I have been doing pro webdev since 1995 and since I got my initial experience without all of the contemporary tooling, my process has evolved to require very rapid iteration: the delay of a compile step can often break my concentration and prevent a flow state.
https://news.ycombinator.com/item?id=43548647
Which is quite hypocritical coming from a compiling framework and thus such a ridiculous stance.
We hate build steps in our build step.
> Svelte team also switched to JS with JSDoc a few months back
1. They still use types via JS Doc
2. They only switched to that for their internal development
3. User-facing code has all the type support and TS support you'd expect
> Rich Harris (Svelte team) even had a comment on this on HN[3].
And here's literally what he said:
--- start quote ---
Firstly: we are not abandoning type safety or anything daft like that — we're just moving type declarations from .ts files to .js files with JSDoc annotations.
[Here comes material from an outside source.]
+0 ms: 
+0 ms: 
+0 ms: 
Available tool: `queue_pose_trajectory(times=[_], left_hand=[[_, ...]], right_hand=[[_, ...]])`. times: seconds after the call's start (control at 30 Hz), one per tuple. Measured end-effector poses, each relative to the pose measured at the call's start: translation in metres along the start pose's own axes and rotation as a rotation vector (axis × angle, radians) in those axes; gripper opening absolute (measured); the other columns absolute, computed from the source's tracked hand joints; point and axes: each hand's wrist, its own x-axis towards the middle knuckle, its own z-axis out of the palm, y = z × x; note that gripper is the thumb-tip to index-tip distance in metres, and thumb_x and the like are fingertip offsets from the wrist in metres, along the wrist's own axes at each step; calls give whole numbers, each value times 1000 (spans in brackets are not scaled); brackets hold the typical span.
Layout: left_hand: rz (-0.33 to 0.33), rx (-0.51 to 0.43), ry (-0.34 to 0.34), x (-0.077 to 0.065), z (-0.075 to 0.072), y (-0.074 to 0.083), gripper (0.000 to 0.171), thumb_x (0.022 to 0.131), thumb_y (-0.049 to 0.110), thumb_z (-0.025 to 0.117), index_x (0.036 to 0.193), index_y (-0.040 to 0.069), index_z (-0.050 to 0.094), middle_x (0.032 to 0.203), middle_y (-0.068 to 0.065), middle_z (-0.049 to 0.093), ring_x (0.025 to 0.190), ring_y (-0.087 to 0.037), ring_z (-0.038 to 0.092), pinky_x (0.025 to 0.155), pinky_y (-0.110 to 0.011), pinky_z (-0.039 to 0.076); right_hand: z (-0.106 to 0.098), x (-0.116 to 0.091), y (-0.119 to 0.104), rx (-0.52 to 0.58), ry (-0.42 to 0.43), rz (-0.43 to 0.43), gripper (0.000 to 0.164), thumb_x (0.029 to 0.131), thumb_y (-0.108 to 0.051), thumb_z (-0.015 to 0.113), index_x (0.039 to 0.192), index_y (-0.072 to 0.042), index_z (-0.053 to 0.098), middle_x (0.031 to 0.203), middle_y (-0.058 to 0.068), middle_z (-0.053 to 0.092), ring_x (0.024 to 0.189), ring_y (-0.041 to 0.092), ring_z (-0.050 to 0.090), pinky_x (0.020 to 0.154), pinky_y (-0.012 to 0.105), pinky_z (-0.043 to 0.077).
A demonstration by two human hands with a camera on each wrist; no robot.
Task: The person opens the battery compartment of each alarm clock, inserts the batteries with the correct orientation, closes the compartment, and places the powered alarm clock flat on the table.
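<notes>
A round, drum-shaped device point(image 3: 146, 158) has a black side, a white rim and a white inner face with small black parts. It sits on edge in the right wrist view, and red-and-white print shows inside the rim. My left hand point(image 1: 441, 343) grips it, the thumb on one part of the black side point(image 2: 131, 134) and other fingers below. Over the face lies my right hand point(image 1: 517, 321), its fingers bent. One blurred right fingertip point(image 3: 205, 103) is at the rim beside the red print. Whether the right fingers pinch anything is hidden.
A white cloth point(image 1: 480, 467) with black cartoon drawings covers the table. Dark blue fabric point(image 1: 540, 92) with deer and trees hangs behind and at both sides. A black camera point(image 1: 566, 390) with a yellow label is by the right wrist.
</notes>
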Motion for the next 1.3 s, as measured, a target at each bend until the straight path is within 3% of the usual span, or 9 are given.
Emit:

As a user of Svelte, this won't affect your ability to use TypeScript with Svelte at all — functions exported from Svelte will still have all the same benefits of TypeScript that you're used to (typechecking, intellisense, inline documentation etc). Our commitment to TypeScript is stronger than ever
--- end quote ---
Compare that to Nue's author's take
Svelte uses JSDoc and has TS validate that. Nue uses nothing. This analogy makes no sense.
Svelte still exposes types though, right? Like as a svelte user, you wouldn’t know it was written in JS?
I don’t use svelte, that’s just my understanding from when the TS -> JS switch was announced
JS with JSDoc is basically just awkward Typescript.
You're speaking as though it is a fact, but I think it depends on your coding style and temperament for iteration delays.